Carolina Nocetti é a primeira médica com experiência internacional em consultoria técnica e aplicações clínicas de cannabis no Brasil. Sua luta é pela democratização da medicina humanizada e integrativa. Ela comemora que, já no primeiro mês como governador de São Paulo, Tarcísio de Freitas (Republicanos), tenha sancionado a lei de acesso à cannabis medicinal. De acordo com a Sociedade Brasileira de Estudos da Dor (SBED), ao menos 37% da população brasileira, cerca de 60 milhões de pessoas, relatam sentir dor de forma crônica – uma das indicações para o uso de cannabis. Para Nocetti, estes e outros pacientes poderiam ter acesso à terapia com a planta.
Quais são os benefícios práticos da cannabis no uso medicinal? No tratamento da esclerose múltipla, náusea e vômito, e da epilepsia. Mas a gente também vê respostas positivas no tratamento da ansiedade, insônia, doença de Alzheimer, Parkinson, depressão, dependência química e doenças autoimunes, como a psoríase por exemplo.
Como a maconha pode ajudar no combate à dependência química? Inesperado né? O óleo rico em Canabidiol, com um pouquinho de THC, diminui fissuras de uma maneira geral, pode ser fissura da comida… Por isso que tem muita gente que emagrece usando. Como pode ser a fissura do crack ou da cocaína. Até na dependência da cannabis de forma fumada.
Com tantos prós, o que explica muitas pessoas serem contra seu uso medicinal? Essa é a pergunta de um milhão de dólares. É ignorância! Infelizmente não é falado, então é um desafio de comunicação, não é um desafio de ciência. E quem vai virar essa chavinha são os comunicadores, para fazerem essa tradução do conteúdo científico para o conteúdo leigo.
Mas dentro da comunidade médica, também há certo conservadorismo com o tema. Muito, mas está melhorando. Um exemplo recente, do qual participei desde 2019 com o deputado Caio França (PSB).

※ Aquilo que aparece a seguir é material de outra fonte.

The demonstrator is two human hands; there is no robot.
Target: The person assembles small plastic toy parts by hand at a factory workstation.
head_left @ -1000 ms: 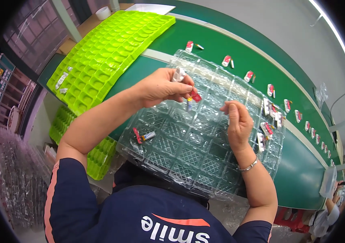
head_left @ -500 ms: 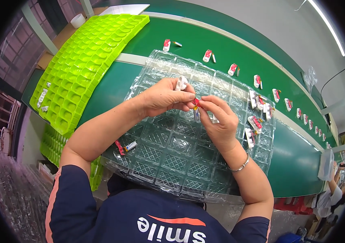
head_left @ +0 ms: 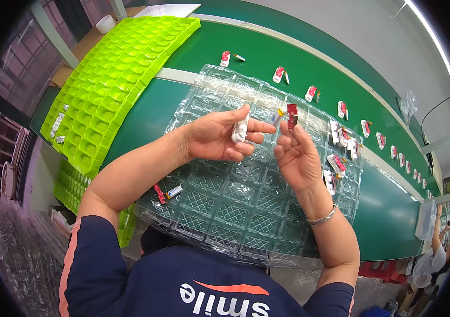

A gente fez audiências públicas e agora o governador Tarcísio de Freitas (Republicanos) sancionou a lei aprovado na ALESP, regulamentando a distribuição gratuita de cannabis pelo SUS. Demoramos três anos para conseguir concluir o projeto. Mas é uma revolução, não tem um país do mundo dando cannabis de graça para ninguém e o Brasil vai ser o primeiro. As pessoas vão tendo menos preconceito.
O que falta para a democratização do acesso para uso medicinal no Brasil? Temos uma lista do Conselho Federal de Medicina, com evidências conclusivas. Mas também não quero dizer que eles estão recomendando. Então certamente um aumento dessa lista pelo CFM seria importante, expandir seu uso para além da epilepsia. Independentemente dessa lista, pelo ato médico, a gente pode prescrever o que quiser ao paciente.
A pauta levantada por artistas em músicas, como Ludmilla e Anitta, ajuda ou atrapalha o debate? Olha, tudo que mistura o medicinal com o adulto pode atrapalhar o processo. Como médica, falo única e exclusivamente sobre o uso medicinal. Sempre que cito algo que não é do medicinal, levo críticas. Então temos que separar. Como médica, não tenho conhecimento para falar do uso adulto, tenho conhecimento da planta, mas minha área é medicinal.
Você reprova o uso recreativo da maconha? Tudo que for dentro de uma política de redução de danos, eu aprovo. É melhor o paciente fazer o uso da cannabis, do que do crack, isso é óbvio. Até do uso do álcool, porque o álcool mata. Já a cannabis matou zero pessoas até hoje na sua forma natural. Se for dentro de uma política de redução de danos, a gente tem que considerar essa possibilidade.
Por ser uma das pioneiras nesse tratamento no país, recebe muito ataque? Muito por rede social, de pessoas achando que estou de um lado do espectro político. Tenho que ser da posição do meu paciente. Misturar política com medicina é um negócio que não dá certo.
O Brasil está preparado para a legalização da maconha? Sim, está pronto para fazer uma regulamentação mais abrangente, porque não é ilegal o uso da cannabis para fins medicinais. A democratização do acesso depende de regulamentação mais abrangente na esfera federal.